When the Thiessens started the kids’ club, the Roma were considered an unreached people group, having no established church in their language. Today there are approximately 500,000 gypsies living in Slovakia. Estimates say 500 are Christians. There are two established evangelical Roma churches in the Kosice area. Besides ongoing discrimination, however, one of the biggest challenges Roma believers face is not having the Bible in their own language. And one of Laco’s biggest challenges is to disciple the believers so they don’t fall away from their initial decision to follow Christ due to their discouraging economic and physical circumstances. “There’s much work to do among the Roma people; we’re praying for the Lord to send more laborers into the harvest,” says Laco.
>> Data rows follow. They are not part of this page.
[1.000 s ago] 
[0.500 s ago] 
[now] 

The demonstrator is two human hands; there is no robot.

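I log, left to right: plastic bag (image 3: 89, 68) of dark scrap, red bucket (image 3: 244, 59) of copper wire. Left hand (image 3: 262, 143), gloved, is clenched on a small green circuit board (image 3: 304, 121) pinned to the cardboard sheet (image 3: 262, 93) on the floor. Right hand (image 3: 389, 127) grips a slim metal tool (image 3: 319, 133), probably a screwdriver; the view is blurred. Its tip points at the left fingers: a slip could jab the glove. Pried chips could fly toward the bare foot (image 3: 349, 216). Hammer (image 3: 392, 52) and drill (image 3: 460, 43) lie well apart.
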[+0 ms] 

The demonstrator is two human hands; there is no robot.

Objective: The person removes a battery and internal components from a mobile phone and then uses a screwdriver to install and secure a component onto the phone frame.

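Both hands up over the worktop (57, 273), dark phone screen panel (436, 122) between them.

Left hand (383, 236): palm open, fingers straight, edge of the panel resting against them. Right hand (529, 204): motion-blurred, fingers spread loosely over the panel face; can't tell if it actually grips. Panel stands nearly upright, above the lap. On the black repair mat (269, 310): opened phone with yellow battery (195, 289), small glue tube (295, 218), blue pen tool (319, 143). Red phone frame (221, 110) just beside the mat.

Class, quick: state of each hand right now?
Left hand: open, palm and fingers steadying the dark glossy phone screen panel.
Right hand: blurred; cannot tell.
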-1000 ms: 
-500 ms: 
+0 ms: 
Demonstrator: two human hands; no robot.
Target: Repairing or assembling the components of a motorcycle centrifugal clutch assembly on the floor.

As the spiritual light in Lunik IX shines under Laco’s leadership, Brad and Karla continue to support the believers there in practical ways. They also focus on other avenues of ministry to the Roma. In 2006 they helped establish Life Art, a non-profit training institute for unemployed men and women. Women learn sewing skills, and men learn woodworking skills using modern equipment. The second woodworking class completed the four-month course in October 2007. Tony was one of those graduates.

Tony, age 38, had been unemployed for ten years. Married to a woman with a life-threatening heart condition and sharing a 12x12-foot room with their four children ages 8 to 17, he was taking medication to fight depression when he starting working for Life Art. At first he was unsure of himself and lacked math skills needed to calculate measurements for cutting wood. Time and teaching increased his skills, however, and his self-confidence blossomed. He learned valuable work ethics and gained the ability to teach his peers. Best of all, Tony became a believer and gained the courage to tell his peers that a relationship with Jesus is the only means to a transformed life. He still lives in the one-room apartment but he now has hope that someday his family will rise above their poverty.

The transformation in the lives of Roma believers is difficult for city officials to ignore. They recognize that government programs have done little to reduce abuse and alcoholism or to provide hope for those mired in poverty. But those who have placed their faith in Jesus Christ have undergone dramatic changes. Addictions no longer hold them hostage, and their countenances reflect joy rather than despair. The men show concern for their wives and children. They feel valuable, and they have hope in Christ.

The Thiessens credit God for what’s happening among the Roma people. “God loves these people and wants to see them set free from their bondages,” says Brad. “We’re witnessing what Scripture says – when people know the truth, they will be set free.”